**Brief**
Print the data below exactly as it stands, and keep the pictures out.

════════════════

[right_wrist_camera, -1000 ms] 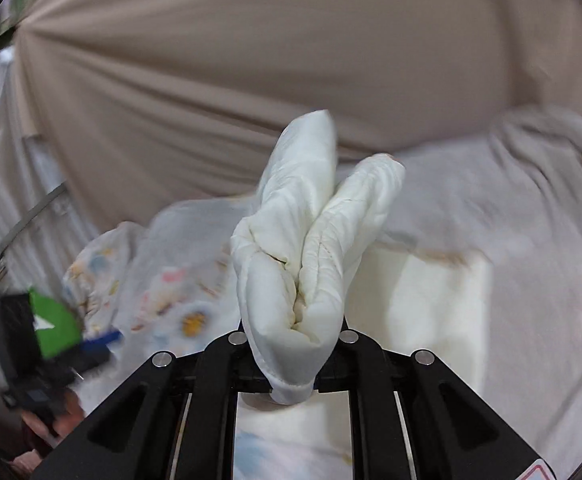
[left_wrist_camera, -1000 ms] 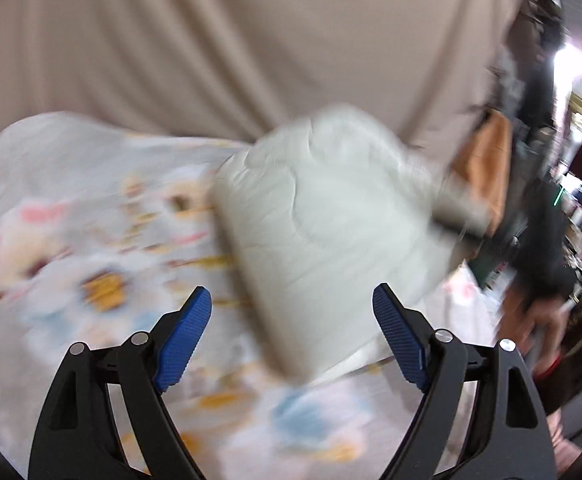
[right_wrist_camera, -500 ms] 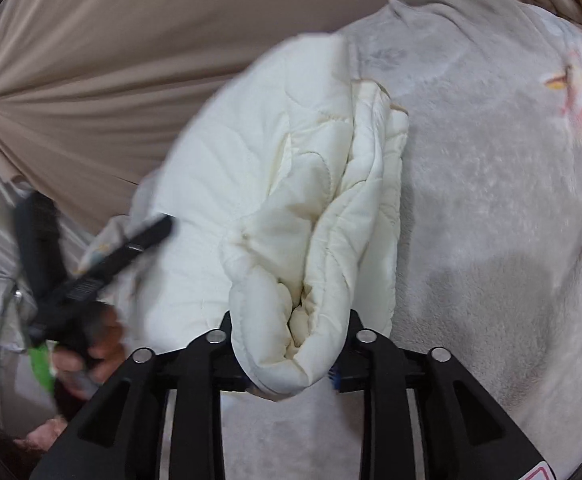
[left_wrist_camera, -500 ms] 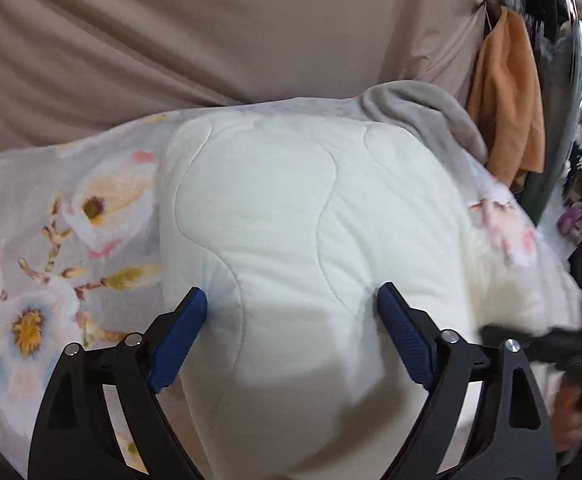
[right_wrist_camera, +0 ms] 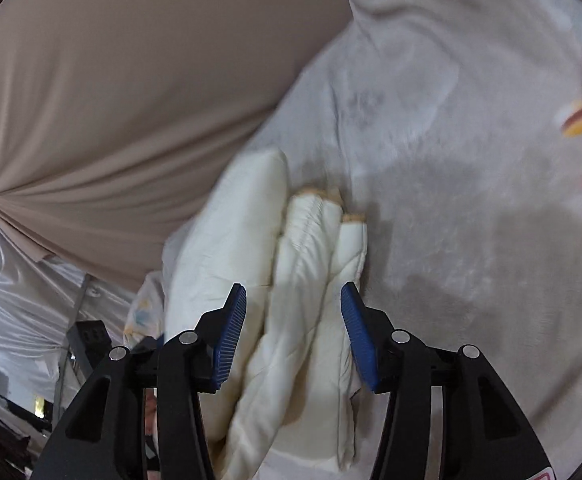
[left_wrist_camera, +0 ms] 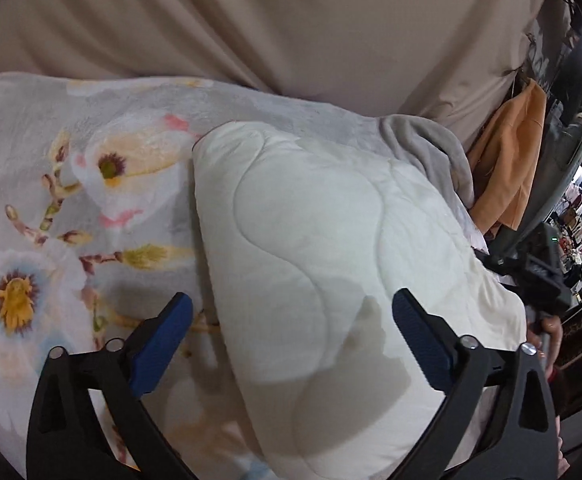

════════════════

**Written reply**
[right_wrist_camera, -1000 ms] 
[left_wrist_camera, -1000 ms] 
[right_wrist_camera, -500 ms] 
[left_wrist_camera, -500 ms] 
[right_wrist_camera, +0 ms] 
[left_wrist_camera, +0 ms] 

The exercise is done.